Humidity Control Challenges and HVAC Solutions in Michigan
Michigan's position between four of the five Great Lakes creates a humidity environment that pushes residential and commercial HVAC systems beyond standard design assumptions. Seasonal swings between high summer humidity and extreme winter dryness require equipment selection, sizing, and operational strategies specific to this climate. This page describes the scope of those challenges, the mechanical and control-based solutions used by licensed contractors, common scenarios encountered across Michigan's diverse building stock, and the decision thresholds that determine which solution category applies.
Definition and scope
Humidity control in HVAC refers to the active management of moisture content in indoor air — measured as relative humidity (RH) — within a building's conditioned envelope. The American Society of Heating, Refrigerating and Air-Conditioning Engineers (ASHRAE Standard 62.1) establishes acceptable indoor RH at 30–60% for occupied spaces, with tighter bands recommended for sensitive environments such as data rooms, healthcare facilities, and historic structures.

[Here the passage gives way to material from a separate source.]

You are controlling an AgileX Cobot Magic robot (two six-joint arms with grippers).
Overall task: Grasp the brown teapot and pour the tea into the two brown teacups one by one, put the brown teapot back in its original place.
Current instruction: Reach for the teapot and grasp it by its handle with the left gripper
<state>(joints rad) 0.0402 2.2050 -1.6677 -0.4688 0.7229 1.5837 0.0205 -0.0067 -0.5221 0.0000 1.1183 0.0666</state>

Michigan's geography places its building stock in ASHRAE Climate Zone 5 (northern Lower Peninsula and Upper Peninsula) and Climate Zone 6 (select Upper Peninsula regions), classifications that directly govern equipment performance requirements under ASHRAE Standard 90.1 and Michigan's adopted energy code. The Michigan Building Code, administered by the Bureau of Construction Codes (BCC) under the Michigan Department of Licensing and Regulatory Affairs (LARA), incorporates energy and mechanical provisions that address moisture management in new construction and major renovation.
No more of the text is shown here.